The use of a third-party firm may be unavoidable. RPOs and their customers need to make sure they can reach an accord on who pays for this service.
By Lisa Maxwell
A properly managed recruitment process outsourcing program will improve a company’s time to hire, increase the quality of the candidate pool, provide verifiable metrics, and reduce cost. Buyers who use an RPO provider are looking for process improvement and a more cost effective way to identify talent. For RPO to be effective, both provider and buyer want to feel like there is a real benefit.
Generally, RPO is ideal for jobs that are definable, repeatable, and abundant. These providers are set up to have readily available candidates and to be able to produce them quickly. Regardless of the arrangement, service firms are expected to reduce recruiting costs and increase efficiencies, or at least maintain cost and service neutrality. They also enhance the quality of the candidates delivered to hiring managers and are expected to demonstrate the effectiveness of their sourcing methods.
The current economic climate has led many large companies to reorganize their workforce. For companies who contract with RPO firms, the nature of the relationship and expectations may shift more to include filling out-of-scope positions. When there is a large and complex RPO deal, beware of situations where there are divergent types of positions thrown in the mix.
For example, a large insurance company may need to fill hundreds of administrative and customer service positions. At the same time, it may have a few actuary positions open. To save cost, these positions are included in the RPO contract. This creates a potential dilemma for the RPO firm if it is unable to fill these few specialized positions.
“It is entirely possible for an RPO provider to perform in an excellent manner on 99 percent of the positions. At the same time, if it does not perform well on one percent of the out-of-scope positions, the entire working relationship could be at risk,” stated Patrick Beharelle, COO of Seaton Corp, whose subsidiary PeopleScout is a provider of RPO in the domestic market.
One option is for the RPO firm to subcontract to a recruitment agency and build that cost into the pricing structure of their contract with the buyer. This arrangement allows the RPO firm to retain full responsibility for the recruitment function, and the company benefits by putting the risk on the provider. If you are a provider, you want to be sensible about what positions you agree to take on. As a buyer, you want to be shrewd about what positions you include in the contract. If there are difficult positions, a buyer wants insurance that positions will be filled.
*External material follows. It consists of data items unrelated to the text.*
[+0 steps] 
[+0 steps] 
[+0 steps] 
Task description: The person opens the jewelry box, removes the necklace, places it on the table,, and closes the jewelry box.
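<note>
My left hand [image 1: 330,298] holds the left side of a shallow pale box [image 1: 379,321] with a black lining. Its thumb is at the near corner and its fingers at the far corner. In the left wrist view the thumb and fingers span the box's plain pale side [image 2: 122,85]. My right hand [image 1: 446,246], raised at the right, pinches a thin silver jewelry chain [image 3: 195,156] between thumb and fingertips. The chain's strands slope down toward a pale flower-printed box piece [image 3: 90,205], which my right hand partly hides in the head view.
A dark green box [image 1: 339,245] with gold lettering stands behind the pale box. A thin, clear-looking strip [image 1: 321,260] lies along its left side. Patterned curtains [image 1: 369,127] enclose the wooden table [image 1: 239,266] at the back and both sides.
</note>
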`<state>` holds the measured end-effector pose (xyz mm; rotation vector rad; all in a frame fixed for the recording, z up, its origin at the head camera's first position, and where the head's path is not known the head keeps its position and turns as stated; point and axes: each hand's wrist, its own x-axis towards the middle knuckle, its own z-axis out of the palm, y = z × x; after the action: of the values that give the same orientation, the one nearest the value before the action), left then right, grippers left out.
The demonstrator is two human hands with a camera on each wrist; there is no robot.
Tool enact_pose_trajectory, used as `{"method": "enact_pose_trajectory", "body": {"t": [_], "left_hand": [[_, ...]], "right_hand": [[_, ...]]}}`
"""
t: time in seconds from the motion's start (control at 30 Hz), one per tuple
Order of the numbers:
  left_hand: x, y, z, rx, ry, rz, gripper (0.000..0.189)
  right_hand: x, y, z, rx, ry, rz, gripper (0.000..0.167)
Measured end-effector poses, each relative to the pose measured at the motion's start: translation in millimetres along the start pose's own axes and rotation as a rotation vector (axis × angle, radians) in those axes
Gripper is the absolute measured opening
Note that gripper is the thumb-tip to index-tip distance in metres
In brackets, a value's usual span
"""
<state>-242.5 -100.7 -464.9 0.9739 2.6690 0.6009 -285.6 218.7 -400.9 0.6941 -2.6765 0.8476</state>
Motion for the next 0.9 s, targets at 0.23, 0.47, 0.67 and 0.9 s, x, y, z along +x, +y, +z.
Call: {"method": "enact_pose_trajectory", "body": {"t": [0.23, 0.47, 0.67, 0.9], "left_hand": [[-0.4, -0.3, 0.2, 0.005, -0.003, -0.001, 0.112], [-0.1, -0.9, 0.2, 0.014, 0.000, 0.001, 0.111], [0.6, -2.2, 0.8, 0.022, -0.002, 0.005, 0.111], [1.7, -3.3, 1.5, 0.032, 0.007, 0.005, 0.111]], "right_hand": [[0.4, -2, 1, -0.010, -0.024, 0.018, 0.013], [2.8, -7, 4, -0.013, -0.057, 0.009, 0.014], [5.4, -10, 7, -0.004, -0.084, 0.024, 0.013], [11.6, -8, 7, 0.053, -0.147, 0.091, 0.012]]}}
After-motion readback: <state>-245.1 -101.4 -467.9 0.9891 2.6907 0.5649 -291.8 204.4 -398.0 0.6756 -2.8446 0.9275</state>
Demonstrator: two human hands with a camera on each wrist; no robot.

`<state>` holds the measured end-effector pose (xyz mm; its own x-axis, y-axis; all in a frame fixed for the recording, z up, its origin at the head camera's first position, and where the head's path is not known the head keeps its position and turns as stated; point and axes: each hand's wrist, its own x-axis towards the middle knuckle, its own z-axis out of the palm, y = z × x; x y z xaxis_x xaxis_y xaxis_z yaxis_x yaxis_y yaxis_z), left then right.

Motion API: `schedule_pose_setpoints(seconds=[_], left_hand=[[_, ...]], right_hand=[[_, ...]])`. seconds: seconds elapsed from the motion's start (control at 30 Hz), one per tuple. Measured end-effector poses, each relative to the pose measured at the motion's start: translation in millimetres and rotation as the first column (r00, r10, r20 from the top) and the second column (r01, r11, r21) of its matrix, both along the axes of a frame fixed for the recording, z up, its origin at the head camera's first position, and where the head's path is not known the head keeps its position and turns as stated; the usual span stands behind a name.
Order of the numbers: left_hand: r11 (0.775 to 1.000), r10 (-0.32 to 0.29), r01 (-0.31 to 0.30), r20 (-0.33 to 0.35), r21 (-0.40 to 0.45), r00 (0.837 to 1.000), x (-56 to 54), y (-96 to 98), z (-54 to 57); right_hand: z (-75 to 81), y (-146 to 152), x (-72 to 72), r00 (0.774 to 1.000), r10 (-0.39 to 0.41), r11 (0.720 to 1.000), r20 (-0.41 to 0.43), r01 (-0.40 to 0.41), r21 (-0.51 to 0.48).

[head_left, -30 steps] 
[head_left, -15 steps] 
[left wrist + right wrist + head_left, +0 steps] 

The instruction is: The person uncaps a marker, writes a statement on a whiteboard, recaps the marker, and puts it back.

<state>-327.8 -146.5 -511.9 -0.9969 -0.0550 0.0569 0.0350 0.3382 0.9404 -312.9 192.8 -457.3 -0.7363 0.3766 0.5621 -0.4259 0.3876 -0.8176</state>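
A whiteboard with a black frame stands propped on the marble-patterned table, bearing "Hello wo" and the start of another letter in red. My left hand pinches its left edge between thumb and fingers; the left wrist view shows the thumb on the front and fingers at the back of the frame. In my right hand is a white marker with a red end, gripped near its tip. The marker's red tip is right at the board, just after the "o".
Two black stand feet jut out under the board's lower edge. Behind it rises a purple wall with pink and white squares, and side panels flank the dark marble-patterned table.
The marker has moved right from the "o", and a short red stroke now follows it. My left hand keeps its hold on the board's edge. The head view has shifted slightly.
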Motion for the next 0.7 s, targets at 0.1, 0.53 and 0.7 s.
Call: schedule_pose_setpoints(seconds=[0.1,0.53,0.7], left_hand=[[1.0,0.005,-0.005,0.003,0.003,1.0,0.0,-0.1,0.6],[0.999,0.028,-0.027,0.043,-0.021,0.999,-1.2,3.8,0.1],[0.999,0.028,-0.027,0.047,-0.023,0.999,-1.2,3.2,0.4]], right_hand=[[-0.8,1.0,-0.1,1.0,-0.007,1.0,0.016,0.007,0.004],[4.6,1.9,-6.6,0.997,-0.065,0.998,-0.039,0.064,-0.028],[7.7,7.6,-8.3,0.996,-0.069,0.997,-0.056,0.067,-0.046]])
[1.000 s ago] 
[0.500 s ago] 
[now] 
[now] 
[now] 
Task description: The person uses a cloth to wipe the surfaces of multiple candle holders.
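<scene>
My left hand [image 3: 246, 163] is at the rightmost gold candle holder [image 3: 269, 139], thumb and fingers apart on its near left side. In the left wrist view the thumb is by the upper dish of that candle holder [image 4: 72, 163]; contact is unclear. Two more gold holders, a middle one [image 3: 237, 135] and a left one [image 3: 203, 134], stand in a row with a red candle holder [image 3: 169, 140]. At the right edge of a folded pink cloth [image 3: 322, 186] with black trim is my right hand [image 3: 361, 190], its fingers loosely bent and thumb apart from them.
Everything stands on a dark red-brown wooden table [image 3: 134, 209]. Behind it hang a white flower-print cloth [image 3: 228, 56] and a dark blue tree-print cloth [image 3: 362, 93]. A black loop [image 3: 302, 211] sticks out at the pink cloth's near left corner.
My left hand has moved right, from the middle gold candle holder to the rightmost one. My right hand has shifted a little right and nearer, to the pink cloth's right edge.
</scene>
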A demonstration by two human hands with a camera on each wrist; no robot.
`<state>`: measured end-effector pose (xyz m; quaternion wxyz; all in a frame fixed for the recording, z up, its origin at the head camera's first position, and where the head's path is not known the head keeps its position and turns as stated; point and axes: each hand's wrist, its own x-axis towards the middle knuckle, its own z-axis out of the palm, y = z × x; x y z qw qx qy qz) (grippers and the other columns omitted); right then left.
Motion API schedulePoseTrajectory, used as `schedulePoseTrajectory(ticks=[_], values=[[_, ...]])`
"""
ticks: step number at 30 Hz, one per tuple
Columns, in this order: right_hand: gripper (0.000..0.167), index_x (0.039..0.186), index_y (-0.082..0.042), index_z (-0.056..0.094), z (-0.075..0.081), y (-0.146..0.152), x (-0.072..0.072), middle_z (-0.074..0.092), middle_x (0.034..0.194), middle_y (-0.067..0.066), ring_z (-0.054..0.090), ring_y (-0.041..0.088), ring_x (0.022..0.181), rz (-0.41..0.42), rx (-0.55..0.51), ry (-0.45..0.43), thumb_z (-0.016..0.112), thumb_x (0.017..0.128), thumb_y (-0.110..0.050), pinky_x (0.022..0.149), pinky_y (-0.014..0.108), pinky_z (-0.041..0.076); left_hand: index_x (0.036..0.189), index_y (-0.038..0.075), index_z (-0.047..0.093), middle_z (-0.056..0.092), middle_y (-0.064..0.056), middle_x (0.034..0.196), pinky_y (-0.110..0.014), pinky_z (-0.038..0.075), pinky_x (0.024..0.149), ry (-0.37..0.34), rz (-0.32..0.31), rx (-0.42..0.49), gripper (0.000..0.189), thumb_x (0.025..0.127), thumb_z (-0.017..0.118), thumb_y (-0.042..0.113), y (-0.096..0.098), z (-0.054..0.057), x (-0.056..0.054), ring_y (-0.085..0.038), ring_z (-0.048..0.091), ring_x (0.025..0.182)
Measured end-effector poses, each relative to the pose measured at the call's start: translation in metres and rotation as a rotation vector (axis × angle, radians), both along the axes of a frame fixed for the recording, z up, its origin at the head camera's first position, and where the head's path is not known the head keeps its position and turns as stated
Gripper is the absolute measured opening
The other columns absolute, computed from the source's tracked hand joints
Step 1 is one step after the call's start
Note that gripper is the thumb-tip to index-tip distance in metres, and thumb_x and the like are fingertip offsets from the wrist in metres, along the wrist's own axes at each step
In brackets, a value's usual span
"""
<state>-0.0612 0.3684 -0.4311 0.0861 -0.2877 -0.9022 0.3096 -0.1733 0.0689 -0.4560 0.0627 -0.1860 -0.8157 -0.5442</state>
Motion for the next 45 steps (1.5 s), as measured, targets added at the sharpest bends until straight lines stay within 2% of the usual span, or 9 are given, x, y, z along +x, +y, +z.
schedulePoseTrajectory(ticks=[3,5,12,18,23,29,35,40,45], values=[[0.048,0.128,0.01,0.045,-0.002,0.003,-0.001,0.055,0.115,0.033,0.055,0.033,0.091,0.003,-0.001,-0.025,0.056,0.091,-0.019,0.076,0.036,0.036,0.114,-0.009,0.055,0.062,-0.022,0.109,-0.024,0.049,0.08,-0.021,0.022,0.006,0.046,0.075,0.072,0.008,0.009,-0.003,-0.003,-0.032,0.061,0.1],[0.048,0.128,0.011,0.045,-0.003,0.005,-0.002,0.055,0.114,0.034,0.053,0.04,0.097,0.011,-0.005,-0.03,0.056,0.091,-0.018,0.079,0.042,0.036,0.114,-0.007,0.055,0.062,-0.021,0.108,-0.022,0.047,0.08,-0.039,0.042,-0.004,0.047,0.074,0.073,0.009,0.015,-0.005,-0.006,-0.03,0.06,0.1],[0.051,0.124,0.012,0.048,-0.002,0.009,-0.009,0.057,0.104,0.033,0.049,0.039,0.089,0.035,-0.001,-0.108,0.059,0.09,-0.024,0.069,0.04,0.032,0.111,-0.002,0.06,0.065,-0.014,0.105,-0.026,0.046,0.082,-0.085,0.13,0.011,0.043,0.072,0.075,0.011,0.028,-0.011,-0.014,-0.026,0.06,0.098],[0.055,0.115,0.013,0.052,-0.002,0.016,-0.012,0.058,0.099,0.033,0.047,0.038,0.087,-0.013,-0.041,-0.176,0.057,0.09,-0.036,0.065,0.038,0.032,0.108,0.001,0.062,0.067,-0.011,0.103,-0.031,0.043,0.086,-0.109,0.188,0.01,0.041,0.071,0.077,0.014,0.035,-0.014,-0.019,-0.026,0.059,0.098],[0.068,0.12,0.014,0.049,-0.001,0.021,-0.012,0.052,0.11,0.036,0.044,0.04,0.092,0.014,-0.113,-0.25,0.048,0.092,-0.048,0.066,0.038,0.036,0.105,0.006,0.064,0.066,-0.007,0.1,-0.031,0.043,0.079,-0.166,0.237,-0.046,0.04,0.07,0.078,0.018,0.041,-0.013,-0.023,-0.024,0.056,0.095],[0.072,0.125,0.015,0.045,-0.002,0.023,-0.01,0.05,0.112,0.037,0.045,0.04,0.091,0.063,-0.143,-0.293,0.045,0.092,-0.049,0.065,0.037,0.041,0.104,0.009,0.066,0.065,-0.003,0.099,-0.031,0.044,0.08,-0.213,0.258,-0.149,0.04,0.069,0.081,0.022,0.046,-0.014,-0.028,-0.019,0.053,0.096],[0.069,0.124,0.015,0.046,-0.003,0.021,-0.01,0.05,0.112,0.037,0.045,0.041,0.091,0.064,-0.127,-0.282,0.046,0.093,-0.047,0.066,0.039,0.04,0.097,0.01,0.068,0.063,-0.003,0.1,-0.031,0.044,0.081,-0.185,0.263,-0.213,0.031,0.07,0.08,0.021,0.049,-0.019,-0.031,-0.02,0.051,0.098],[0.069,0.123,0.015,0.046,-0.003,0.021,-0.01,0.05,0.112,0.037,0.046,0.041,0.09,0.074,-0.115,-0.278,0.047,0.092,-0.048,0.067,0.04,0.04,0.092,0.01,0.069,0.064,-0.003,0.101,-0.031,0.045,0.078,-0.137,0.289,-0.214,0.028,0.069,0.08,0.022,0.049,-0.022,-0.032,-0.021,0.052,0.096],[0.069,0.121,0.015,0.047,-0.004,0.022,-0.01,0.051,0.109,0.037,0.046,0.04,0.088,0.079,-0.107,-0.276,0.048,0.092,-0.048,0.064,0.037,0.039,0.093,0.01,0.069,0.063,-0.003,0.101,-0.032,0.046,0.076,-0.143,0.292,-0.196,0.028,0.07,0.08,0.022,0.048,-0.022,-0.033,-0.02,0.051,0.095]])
This may require the RPO provider to use a third-party agency to fill the positions. For the buyer wanting to remove the recruitment agency position, this is very advantageous. Rather than pay a $25,000 fee, it might pay just $1,000 under the terms of the RPO contract. The buyer is motivated to move as many positions as possible to the RPO firm, which may be required to pay a search firm if it fails to present any qualified candidates within 30 days of the requisition. Therefore, the RPO firm may need to build that cost into its pricing.
If this type of subcontracting is only required on an infrequent basis, it is still cost-effective for both parties. However, if the frequency of these situations increases dramatically, it could disrupt the providers’ original financial model. At the same time, if the buyer continues to require the provider to recruit for more specialized positions outside the scope of the RPO contract, it could potentially undermine the original concept of the RPO.
One alternative solution is for the RPO firm to maintain a streamlined contract and recommend that the company go with an in-house model or work with a search firm for the more specialized positions. The RPO provider may still provide technology and process for the internal recruitment team, but not end-to-end recruiting.
In a market where there are fewer new outsourced recruitment opportunities and where firms are focused more on taking incumbents away from each other, the RPO provider may be inclined to commit to recruiting more specialized positions. However, RPO can only succeed in the context of a well-defined strategy. The buyer and provider must agree on realistic parameters in terms of positions included in the contract and must continue to monitor progress to assure desired results on both ends.